Background: Atezolizumab (anti–programmed death-ligand 1) was approved in the USA, Europe, and elsewhere for treatment-naive and platinum-treated locally advanced/metastatic urothelial carcinoma (mUC). Objective: To report efficacy and safety from an atezolizumab expanded access study. Design, setting, and participants: This single-arm, open-label study enrolled 218 patients at 36 US sites. Key eligibility criteria included progression during/following ≥1 platinum-based chemotherapy for mUC or in perioperative setting (progression within 12 mo) and Eastern Cooperative Oncology Group performance status (ECOG PS) 0–2. Intervention: Patients received atezolizumab1200 mg intravenously every 3 wk until loss of clinical benefit, unacceptable toxicity, consent withdrawal, decision to discontinue, death, atezolizumab commercial availability, or study closure. Outcome measurements and statistical analysis: Key end points reported herein included Response Evaluation Criteria in Solid Tumors v1.1 objective response rate and duration, disease control rate (DCR; response or stable disease), and safety. Results and limitations: All patients received prior systemic therapy (68% mUC; 27% adjuvant; and 26% neoadjuvant). At baseline, 57% of 214 treated patients had ECOG PS ≥1, 19% had hemoglobin <10 g/dl, and 25% had liver metastases. Median treatment duration was 9 wk (interquartile range [IQR], 6–12 wk). Median follow-up duration was 2.3 mo (IQR, 1.6–3.4 mo) overall and 2.7 mo (IQR, 2.0–3.5 mo) in patients not known to have died. Seventeen of 114 evaluable patients (15%) had objective responses (16 ongoing at study termination). DCR was 49%. Treatment-related adverse events (mostly fatigue) occurred in 98 of 214 treated patients. Conclusions: The benefit/risk profile of atezolizumab was consistent with that observed in previous studies, despite pretreatment and poor prognostic factors.
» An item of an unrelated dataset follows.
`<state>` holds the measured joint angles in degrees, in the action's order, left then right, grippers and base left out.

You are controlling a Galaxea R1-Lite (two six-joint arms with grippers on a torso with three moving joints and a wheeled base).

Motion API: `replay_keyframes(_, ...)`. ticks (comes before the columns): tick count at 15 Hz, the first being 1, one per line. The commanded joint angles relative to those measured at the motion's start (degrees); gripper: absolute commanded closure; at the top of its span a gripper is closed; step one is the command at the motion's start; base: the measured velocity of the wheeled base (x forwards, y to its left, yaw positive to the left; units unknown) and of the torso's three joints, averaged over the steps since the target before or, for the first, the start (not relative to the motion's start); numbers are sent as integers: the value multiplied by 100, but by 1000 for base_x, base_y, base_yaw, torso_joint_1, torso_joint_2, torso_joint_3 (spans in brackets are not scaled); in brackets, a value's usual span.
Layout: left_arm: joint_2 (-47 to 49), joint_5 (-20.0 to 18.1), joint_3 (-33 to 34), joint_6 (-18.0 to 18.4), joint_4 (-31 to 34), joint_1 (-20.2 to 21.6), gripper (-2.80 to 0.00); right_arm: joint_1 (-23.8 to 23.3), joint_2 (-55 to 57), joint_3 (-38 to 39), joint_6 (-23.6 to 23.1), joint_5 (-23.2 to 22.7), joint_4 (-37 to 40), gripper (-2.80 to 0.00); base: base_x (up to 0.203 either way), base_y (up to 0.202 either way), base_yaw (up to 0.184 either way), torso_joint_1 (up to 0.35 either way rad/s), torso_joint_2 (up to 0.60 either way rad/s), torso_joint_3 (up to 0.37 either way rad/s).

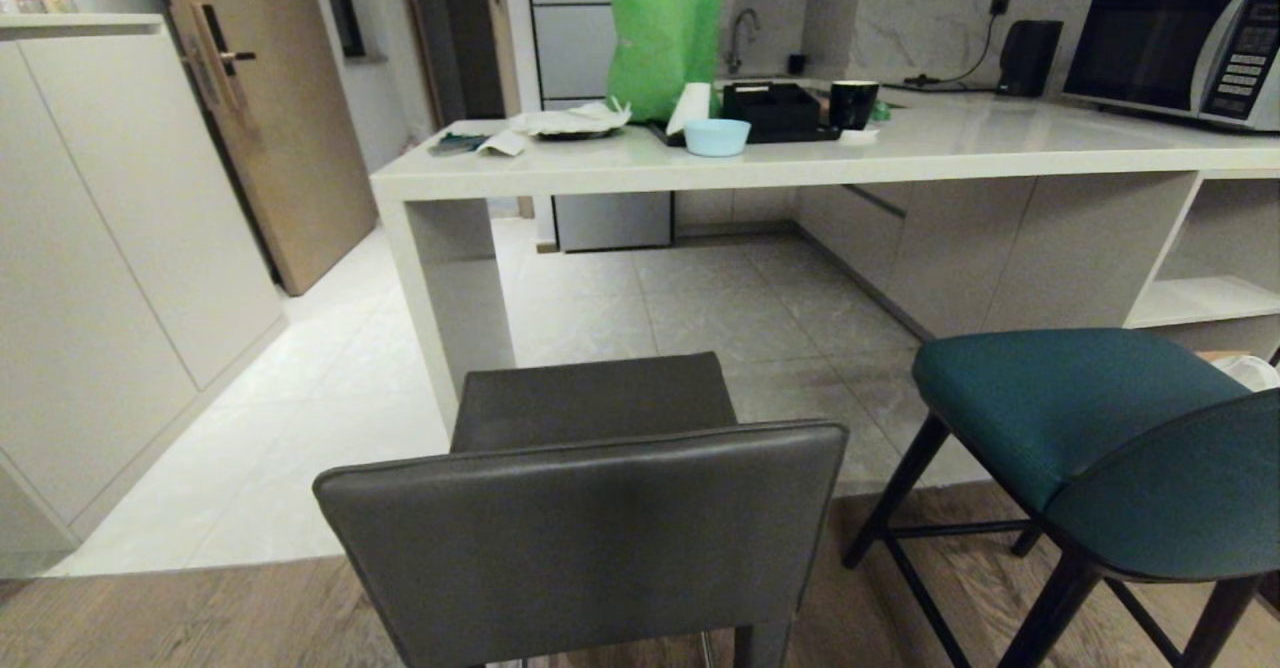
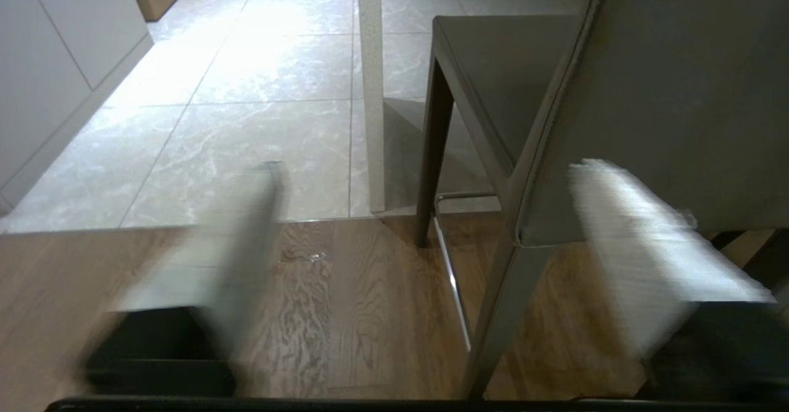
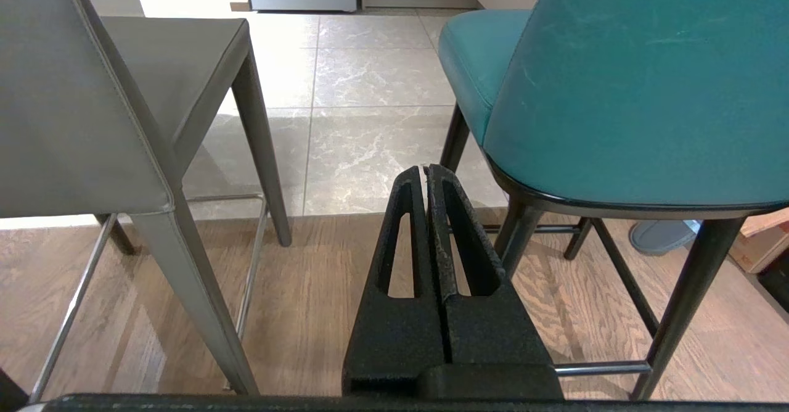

These results suggest a potential role for atezolizumab in a broader patient range than typically eligible for phase 1–3 studies. Patient summary: In this expanded access study, atezolizumab was active and tolerable in a range of patients with platinum-treated metastatic urothelial carcinoma. In an expanded access study in platinum-treated advanced urothelial carcinoma, the benefit/risk profile of atezolizumab was consistent with previous trials despite a broader patient range than may be typical for phase 1–3 studies.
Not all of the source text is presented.